Rebecca Christofferson, a scientist at Louisiana State University, said there were signs that the deceased patient's virus mutated while they were infected -- but it was not transmitted to anyone else.

"The worry is, the more you let this sort of run wild... the more chances you have for this sort of mutation to not only occur, but to then get out and infect someone else, then you start a chain reaction," she told AFP.

WHO spokeswoman Margaret Harris said the United States "are doing a lot of surveillance" on bird flu. "That's why we're hearing about it," she added.

Last week, the US government awarded an additional $306 million to bolster H5N1 surveillance programs and research.

Peacock said that monitoring has increased for US cattle but warned "big gaps" remain.

- What should the US do? -

Rick Bright, a former top US health official, has been among those calling for the department of agriculture to release more information about bird flu infections among animals.

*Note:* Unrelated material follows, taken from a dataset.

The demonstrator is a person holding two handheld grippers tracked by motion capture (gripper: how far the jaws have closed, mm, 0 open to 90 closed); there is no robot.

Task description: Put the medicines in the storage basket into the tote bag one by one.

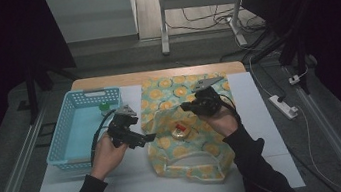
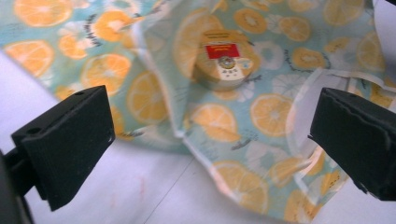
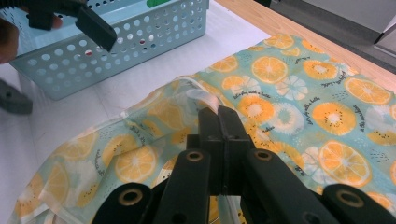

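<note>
An orange-slice patterned cloth bag (image 1: 182, 124) lies mid-table on a white sheet. A small round tin (image 1: 181, 131) with a red label sits in the bag's lifted mouth; the left gripper view shows that tin (image 2: 226, 65) resting on the fabric. My right gripper (image 1: 189, 106) is shut on the bag's upper edge and holds it raised. In the right gripper view the shut gripper (image 3: 219, 133) pinches fabric and a pale strap (image 3: 201, 97). My left gripper (image 1: 146, 139) stands open at the bag's left edge, its pads (image 2: 70, 140) wide apart above the fabric border (image 2: 205, 140).
A light blue perforated basket (image 1: 71, 140) stands at the left, with a small green item (image 1: 104, 106) at its far end. The basket wall (image 3: 140, 37) is close behind the left gripper's jaw. The table's wooden back edge (image 1: 155, 74) lies beyond the bag.
</note>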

"There are still just reams of data from this current administration that haven't been released," he told the Washington Post on Monday.

The United States has a stockpile of millions of H5N1 vaccine doses, which Bright said should be offered to at-risk people such as farm workers.

The Biden government has also been urged to encourage companies to develop rapid home tests as well as monitor wastewater for bird flu.

Several of the experts called on Biden to act quickly, before president-elect Trump replaces him in less than two weeks.

There are particular concerns about Trump's pick for health secretary, Robert F. Kennedy Jr.

Kennedy is a sceptic of vaccines, which would be among the most powerful weapons to fend off a potential new pandemic. He is also a known fan of raw milk, which has repeatedly been found to be contaminated with bird flu from infected dairy cows.

People at home have been advised to avoid infected animals -- and raw milk -- and to get a seasonal flu vaccine.

Christofferson said her "biggest worry" was that if someone was infected with both seasonal flu and H5N1, they could mix to become "something that's either more transmissible and or more dangerous to people".